What Recommendations Should NOT Be Done!?

This article goes along similar lines to the piece I did on the security of MySQL. I came across another blog that asked about programming tips that really should not be followed in the real world. I thought it might be interesting to get some ideas of what areas of MySQL or database theory that is taught as "religion" at University or even in starting positions that just don't work in the real world in some situations.

I will get the ball rolling by adding a few points that are often drummed into people, but don't work in all situations.

1. Normalisation: This is one that is always pushed right from the start and does offer benefits in many situations. However, when you start to look at much larger datastores such as data warehousing, reporting and analytics and streaming data, normalisation will often become a hinderence to the working of the database. Joing multiple tables that can be hundreds of millions of records each is not a good option for performance, so denormalisation is considered as a viable alternative in these cases.

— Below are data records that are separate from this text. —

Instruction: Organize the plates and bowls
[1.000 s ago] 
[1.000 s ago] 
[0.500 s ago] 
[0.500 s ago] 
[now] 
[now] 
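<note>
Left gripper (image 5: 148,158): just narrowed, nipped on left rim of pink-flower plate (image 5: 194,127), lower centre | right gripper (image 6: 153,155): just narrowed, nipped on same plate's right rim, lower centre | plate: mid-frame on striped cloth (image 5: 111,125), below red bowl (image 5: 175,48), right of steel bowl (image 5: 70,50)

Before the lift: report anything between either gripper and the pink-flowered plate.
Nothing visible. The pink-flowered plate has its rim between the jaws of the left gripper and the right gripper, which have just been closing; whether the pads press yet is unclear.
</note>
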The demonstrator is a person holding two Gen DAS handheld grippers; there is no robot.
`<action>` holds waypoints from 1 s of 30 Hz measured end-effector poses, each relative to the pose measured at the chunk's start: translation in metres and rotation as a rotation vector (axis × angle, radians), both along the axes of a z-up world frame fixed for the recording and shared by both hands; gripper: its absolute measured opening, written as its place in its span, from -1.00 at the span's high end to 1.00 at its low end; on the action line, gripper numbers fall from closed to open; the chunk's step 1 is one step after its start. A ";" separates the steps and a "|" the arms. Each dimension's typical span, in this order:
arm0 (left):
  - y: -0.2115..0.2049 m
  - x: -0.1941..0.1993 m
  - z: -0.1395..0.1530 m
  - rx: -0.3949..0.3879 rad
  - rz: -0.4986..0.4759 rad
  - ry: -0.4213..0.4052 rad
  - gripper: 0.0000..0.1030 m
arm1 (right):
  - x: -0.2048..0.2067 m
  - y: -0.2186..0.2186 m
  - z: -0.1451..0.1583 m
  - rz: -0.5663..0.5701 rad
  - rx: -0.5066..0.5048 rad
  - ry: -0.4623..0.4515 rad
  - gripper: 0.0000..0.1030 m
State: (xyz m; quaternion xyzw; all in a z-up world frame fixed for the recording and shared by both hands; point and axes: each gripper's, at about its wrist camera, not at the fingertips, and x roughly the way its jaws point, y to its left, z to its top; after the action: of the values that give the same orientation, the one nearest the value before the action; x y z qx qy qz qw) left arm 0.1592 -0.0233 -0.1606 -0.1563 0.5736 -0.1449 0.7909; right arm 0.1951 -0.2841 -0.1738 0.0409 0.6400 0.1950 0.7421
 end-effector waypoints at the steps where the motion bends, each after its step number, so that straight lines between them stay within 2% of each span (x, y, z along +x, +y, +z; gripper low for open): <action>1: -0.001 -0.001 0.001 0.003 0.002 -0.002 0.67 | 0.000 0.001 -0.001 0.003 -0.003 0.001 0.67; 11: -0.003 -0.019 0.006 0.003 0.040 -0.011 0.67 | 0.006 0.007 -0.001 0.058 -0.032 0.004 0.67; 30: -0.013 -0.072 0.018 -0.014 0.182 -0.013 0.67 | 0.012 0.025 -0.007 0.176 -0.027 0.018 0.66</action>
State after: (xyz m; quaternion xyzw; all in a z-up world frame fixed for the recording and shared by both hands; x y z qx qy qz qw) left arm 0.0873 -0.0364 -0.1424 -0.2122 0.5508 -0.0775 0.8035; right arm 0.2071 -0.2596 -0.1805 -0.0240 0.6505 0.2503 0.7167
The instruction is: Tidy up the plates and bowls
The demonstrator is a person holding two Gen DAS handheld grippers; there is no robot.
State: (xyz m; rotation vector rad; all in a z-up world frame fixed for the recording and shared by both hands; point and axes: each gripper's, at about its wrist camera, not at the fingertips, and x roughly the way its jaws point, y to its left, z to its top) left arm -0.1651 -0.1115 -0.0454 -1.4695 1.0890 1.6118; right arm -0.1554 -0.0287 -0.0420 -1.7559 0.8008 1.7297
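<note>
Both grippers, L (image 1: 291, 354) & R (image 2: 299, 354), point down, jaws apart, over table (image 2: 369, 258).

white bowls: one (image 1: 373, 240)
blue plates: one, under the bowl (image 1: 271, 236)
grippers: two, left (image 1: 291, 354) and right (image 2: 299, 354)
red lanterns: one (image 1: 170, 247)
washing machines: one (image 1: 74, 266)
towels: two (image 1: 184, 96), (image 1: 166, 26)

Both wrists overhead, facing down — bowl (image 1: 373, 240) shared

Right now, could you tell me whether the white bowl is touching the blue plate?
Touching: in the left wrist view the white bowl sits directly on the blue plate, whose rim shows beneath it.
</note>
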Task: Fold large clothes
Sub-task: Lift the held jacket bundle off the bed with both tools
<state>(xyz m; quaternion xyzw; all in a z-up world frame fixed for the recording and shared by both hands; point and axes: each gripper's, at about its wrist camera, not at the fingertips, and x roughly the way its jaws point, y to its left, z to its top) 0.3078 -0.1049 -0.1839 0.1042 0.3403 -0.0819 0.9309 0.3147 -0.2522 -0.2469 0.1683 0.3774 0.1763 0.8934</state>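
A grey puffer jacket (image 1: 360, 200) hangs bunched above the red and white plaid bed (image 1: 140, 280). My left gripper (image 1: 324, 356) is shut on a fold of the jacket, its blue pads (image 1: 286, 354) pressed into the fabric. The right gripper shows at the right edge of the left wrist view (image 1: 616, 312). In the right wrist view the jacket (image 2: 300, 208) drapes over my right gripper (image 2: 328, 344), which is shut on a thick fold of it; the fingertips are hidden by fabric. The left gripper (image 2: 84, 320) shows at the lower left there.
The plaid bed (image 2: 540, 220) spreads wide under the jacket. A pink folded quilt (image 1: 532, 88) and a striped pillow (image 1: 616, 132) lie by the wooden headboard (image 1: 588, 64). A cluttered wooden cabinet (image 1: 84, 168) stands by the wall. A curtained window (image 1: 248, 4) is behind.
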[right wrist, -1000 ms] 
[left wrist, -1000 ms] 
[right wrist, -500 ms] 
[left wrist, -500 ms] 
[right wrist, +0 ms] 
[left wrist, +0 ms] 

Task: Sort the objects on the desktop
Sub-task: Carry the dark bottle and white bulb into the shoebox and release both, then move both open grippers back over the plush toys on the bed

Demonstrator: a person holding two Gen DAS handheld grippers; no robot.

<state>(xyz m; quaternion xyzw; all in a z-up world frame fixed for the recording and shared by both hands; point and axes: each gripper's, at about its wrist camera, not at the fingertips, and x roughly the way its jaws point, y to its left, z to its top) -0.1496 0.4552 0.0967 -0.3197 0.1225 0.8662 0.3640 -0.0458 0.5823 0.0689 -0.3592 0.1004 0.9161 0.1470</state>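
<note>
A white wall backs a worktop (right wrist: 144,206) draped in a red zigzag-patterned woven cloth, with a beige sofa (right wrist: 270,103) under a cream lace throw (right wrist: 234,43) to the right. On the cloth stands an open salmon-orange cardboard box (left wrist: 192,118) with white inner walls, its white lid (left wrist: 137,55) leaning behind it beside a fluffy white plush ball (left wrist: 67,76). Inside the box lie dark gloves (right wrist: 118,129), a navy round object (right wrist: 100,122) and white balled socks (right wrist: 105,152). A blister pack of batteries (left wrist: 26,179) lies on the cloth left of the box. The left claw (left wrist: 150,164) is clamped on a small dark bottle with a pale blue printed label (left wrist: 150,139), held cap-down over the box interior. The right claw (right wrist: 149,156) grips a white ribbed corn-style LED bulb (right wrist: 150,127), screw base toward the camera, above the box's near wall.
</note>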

2. Use the Query Cache: Caching is often seen as a great performance improvement and is considered as one feature that should always be one. However, with the MySQL query cache, the performance benefits can vary depending on the data set that is being used and the type of queries that are commonly run. For example, having a query cache active for data warehousing is not good as it attempts to fill the cache, gets too full and aborts to fetch from the table anyway. It is much easier to turn off the query cache and access the table directly the first time. Similarly, if you have a high ratio of updates, the cache will continually be cleared and not usable for real caching benefits.

Are there any other points that people have come across that are often seen as necessary or offer great benefits that in real situations are actually a problem?

Okay, obviously we can't

Okay, obviously we can't just group it all together and say all tables in a data warehouse should be denormalised. A "typical" data warehouse is a bit anomalous as there are a number of different models for the data warehouse such as star schemas, but also snowflake schemas. The denormalisation comes into play when looking at how you are defining the fact and the dimension tables.

A simple example is the time dimension. Most data warehouses will have one and the base components are year, month and day. However, we want word names as well as integers, so in normalised form, it would be:

+----------+ +-----------+ +----------+
| Day | | Month | | Year |
+----------+ +-----------+ +----------+
|id | |id | |id |
|day | |month | |year |
|dayname | |monthname | +----------+
+----------+ +-----------+

However, when looking at a time dimension you would have it as:

+----------+
| Time |
+----------+
|id |
|day |
|dayname |
|month |
|monthname |
|year |
+----------+

Why is that? Because there will be many other fields in the time dimension often including quarters, fiscal years, and other specific time periods. Also, have it denormalised mean we add some small overhead in the dimension, but it means joining only one dimension to the fact (assuming simple query here) rather than with 3 separate tables.

As was mentioned, if the dimension is small enough, it may not make that much difference, but it can make a difference.

This is just an example with data warehouses, it becomes even more important when using data streams where any joins can be detrimental to the performance of the system.

The second part of the question was if the denormalisation was to define the use of star schema or snowflake models, that is, do we denormalise the fact table? One of the methods most commonly used in denormalisation is that of aggregation. By adding columns which contains sums, averages, minimums and maximums we are denormalizing the model. This can sometimes be done in the actual dimensions, other times, it may be appropriate to have it in the fact tables. So I guess the overall answer is "maybe"! :)

The main point is that much of what is seen is "rules" is not always 100% applicable to every situation. It is possible to have a data warehouse where you have fully normalised tables, but could it be better with a different model? In many cases you will actually have a combination or even both models for added redundancy. This allows for quick updating into a normalised model and more efficient reporting from the star-based, denormalised model.

So to sum up, look for a design that will best suit your requirements, sometimes it may be fully normalised, sometimes in may be denormalised, or sometimes even both at the same time :)